**Work to complete**
Your answer must be the records below, printed exactly.

Extracted data entries
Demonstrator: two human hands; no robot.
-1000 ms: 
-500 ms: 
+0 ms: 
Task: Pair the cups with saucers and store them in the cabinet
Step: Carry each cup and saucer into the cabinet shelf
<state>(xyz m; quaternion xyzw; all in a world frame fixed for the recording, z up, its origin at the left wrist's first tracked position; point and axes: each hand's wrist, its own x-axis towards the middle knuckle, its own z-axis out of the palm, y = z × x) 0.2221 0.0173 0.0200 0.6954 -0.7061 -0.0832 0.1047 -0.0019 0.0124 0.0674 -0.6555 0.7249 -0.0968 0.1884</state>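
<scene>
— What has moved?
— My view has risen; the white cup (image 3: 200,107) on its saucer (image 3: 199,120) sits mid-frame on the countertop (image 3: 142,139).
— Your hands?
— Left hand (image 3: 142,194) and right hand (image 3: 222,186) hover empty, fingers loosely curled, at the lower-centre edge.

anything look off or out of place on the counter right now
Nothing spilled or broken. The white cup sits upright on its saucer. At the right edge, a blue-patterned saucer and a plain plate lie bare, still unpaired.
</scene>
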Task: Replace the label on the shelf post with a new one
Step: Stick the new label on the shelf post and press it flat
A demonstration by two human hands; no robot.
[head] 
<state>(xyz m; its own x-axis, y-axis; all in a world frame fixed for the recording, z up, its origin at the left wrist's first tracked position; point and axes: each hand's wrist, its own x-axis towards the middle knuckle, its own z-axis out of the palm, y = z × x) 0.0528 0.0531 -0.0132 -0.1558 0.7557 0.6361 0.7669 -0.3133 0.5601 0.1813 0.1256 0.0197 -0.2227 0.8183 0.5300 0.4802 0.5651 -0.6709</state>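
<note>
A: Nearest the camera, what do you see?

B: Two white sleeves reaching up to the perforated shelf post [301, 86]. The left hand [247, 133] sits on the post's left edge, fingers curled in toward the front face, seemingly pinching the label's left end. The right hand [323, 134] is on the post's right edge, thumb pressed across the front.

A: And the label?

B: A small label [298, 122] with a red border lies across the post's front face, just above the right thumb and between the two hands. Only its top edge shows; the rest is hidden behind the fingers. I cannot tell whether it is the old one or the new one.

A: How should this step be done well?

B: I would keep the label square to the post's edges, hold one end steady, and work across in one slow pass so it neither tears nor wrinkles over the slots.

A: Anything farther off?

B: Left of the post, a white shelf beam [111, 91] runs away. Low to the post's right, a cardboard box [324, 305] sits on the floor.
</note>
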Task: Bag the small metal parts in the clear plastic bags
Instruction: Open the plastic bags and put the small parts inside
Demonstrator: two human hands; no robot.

**Reply**
Demonstrator: two human hands; no robot.
-1000 ms: 
-500 ms: 
+0 ms: 
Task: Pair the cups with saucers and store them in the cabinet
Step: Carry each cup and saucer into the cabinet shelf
<state>(xyz m; quaternion xyzw; all in a world frame fixed for the recording, z up, its origin at the left wrist's first tracked position; point and axes: each hand's wrist, its own x-axis towards the middle knuckle, its own z-axis out of the palm, y = z × x) 0.2221 0.0173 0.0200 0.6954 -0.7061 -0.0832 0.1047 -0.0019 0.0124 0.0674 -0.6555 0.7249 -0.0968 0.1884</state>
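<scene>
— What has moved?
— My view has risen; the white cup (image 3: 200,107) on its saucer (image 3: 199,120) sits mid-frame on the countertop (image 3: 142,139).
— Your hands?
— Left hand (image 3: 142,194) and right hand (image 3: 222,186) hover empty, fingers loosely curled, at the lower-centre edge.

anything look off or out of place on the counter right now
Nothing spilled or broken. The white cup sits upright on its saucer. At the right edge, a blue-patterned saucer and a plain plate lie bare, still unpaired.
</scene>
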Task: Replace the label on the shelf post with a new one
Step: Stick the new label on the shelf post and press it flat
A demonstration by two human hands; no robot.
[head] 
<state>(xyz m; its own x-axis, y-axis; all in a world frame fixed for the recording, z up, its origin at the left wrist's first tracked position; point and axes: each hand's wrist, its own x-axis towards the middle knuckle, its own z-axis out of the palm, y = z × x) 0.0528 0.0531 -0.0132 -0.1558 0.7557 0.6361 0.7669 -0.3133 0.5601 0.1813 0.1256 0.0197 -0.2227 0.8183 0.5300 0.4802 0.5651 -0.6709</state>
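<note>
A: Nearest the camera, what do you see?

B: Two white sleeves reaching up to the perforated shelf post [301, 86]. The left hand [247, 133] sits on the post's left edge, fingers curled in toward the front face, seemingly pinching the label's left end. The right hand [323, 134] is on the post's right edge, thumb pressed across the front.

A: And the label?

B: A small label [298, 122] with a red border lies across the post's front face, just above the right thumb and between the two hands. Only its top edge shows; the rest is hidden behind the fingers. I cannot tell whether it is the old one or the new one.

A: How should this step be done well?

B: I would keep the label square to the post's edges, hold one end steady, and work across in one slow pass so it neither tears nor wrinkles over the slots.

A: Anything farther off?

B: Left of the post, a white shelf beam [111, 91] runs away. Low to the post's right, a cardboard box [324, 305] sits on the floor.
</note>
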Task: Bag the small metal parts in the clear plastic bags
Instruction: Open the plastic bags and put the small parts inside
Demonstrator: two human hands; no robot.

The exercise requires no further answer.